Two UK shares on my watchlist suffered a punishment beating at the hands of disappointed investors last week. So is this a brilliant opportunity for far-sighted investors to consider buying these FTSE 100 stocks?
The first is business intelligence, academic publishing and events specialist Informa Group (LSE: INF), whose shares slumped 9.7% last week.
This follows a stretch of modest performance, with the stock up just 3.7% over the past 12 months. It has climbed 30% over five years though, so isn’t exactly a basket case.
Have Informa shares been harshly treated?
Historically, Informa has traded at a premium, but the recent downturn has brought its price-to-earnings (P/E) ratio to 15.3, which is tempting.
Full-year 2024 results, published on Thursday (6 March), triggered the recent sell-off. They weren’t all bad news though.
Revenues climbed 11.4% to £3.55bn, while adjusted operating profit jumped 16.5% to £995m. Free cash flow surged 28.6% to £812.1m. What’s not to like?
In this case, it was a disappointing outlook. The board predicts underlying revenue growth will slow to just 5% in 2025. A wider concern is that if global economy struggles, as Donald Trump’s tariffs bite, the events industry could see attendance and sponsorship revenues decline.
On the plus side, a joint venture with the Dubai World Trade Centre should open up new lines of revenue in the Middle East.
The stock only yields 2.6% but the board hiked the dividend by 11.1% last week. It paid £425m share buybacks in 2024 too. The total cash return is to £675m. I think the market was a bit too tough on Informa last week.
Time to consider Bunzl shares?
Distribution group Bunzl (LSE: BNZL) has been on my watchlist for yonks. It’s the FTSE 100’s perennial dark horse and a solid long-term performer, until recently.
The Bunzl share price fell 8.7% last week, and it’s flat over 12 months. Although over five years, it’s up 60%.
That’s similar to Informa and here’s something else they have in common. Bunzl also released a poorly received set of full-year results last week, on Monday 3 March.
Adjusted operating profit rose a healthy 7.2% at constant exchange rates to £976m, but statutory operating profit edged up just 1.3% to £799m.
Revenues rose just 0.2% on a reported basis to £11.8bn. They’ve now idled for the second year in a row, as deflation squeezes prices amid tough competition.
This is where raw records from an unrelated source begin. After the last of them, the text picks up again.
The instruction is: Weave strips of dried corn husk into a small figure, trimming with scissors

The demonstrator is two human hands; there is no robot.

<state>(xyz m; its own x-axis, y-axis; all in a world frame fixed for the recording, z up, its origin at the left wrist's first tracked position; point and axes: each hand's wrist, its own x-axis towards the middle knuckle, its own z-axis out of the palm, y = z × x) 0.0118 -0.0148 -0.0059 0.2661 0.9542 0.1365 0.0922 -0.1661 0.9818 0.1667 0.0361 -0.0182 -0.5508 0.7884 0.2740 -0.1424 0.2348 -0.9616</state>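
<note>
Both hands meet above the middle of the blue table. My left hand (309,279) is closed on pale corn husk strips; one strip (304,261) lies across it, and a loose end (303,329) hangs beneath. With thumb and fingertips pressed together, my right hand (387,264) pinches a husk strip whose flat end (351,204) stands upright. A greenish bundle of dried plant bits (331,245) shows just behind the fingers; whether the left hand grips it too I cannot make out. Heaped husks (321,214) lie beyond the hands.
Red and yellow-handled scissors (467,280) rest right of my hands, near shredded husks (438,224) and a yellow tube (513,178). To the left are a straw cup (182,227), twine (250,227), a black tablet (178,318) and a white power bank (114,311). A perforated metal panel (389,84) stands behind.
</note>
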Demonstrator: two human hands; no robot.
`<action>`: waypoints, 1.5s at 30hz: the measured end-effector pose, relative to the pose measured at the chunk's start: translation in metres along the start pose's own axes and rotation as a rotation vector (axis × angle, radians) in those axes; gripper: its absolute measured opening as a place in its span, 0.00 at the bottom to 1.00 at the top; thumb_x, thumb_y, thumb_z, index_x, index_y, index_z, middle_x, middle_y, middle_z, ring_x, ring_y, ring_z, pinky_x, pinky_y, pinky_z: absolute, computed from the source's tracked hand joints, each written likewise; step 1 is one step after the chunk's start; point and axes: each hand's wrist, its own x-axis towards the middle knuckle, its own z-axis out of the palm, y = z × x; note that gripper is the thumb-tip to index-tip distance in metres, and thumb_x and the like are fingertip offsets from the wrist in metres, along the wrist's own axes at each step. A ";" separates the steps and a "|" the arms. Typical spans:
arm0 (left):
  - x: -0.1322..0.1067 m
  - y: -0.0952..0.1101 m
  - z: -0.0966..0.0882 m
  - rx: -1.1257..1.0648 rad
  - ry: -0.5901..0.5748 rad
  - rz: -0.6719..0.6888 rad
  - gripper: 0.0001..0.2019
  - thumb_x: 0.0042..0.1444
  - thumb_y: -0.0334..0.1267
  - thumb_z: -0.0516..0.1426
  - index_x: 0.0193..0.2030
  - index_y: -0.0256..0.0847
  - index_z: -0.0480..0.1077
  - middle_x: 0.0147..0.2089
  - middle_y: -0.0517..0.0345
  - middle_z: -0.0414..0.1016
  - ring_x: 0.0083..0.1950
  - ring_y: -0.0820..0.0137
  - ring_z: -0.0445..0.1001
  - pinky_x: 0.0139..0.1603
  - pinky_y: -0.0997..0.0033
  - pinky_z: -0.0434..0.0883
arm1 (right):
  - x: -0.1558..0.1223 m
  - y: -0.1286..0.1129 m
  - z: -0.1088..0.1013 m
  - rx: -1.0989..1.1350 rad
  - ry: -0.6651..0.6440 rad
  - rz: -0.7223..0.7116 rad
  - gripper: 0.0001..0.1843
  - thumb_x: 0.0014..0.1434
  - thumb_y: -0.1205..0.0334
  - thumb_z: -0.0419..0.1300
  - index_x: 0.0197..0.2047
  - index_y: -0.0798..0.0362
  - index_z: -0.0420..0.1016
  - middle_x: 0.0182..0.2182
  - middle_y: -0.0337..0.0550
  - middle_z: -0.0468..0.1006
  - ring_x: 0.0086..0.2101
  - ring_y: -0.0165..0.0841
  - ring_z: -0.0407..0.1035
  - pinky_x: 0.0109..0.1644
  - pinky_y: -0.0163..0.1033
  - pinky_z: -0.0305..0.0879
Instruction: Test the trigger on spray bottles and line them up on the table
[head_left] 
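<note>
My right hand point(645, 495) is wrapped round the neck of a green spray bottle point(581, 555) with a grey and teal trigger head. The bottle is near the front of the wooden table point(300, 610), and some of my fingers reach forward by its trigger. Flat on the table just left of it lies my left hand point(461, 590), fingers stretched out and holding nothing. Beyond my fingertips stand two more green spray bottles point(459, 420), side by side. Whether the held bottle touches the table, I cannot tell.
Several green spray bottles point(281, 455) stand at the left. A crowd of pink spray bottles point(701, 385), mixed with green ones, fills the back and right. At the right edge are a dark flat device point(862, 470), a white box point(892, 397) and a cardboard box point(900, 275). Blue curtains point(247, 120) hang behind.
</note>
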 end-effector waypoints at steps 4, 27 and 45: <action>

Bunzl’s successful strategy of growth through acquisitions shines undimmed, but it needs to, amid signs of a slowdown in its core operations. The trailing yield is 2.4%. However, the board did lift the full-year dividend by a healthy 8.2%. That’s extended its track record of annual dividend growth to an impressive 32 consecutive years.
I think both Informa and Bunzl are well worth considering with a long-term view. But I think the next year or two could remain sticky, amid global uncertainty. I like both, but wouldn’t go as far as calling them unmissable buys.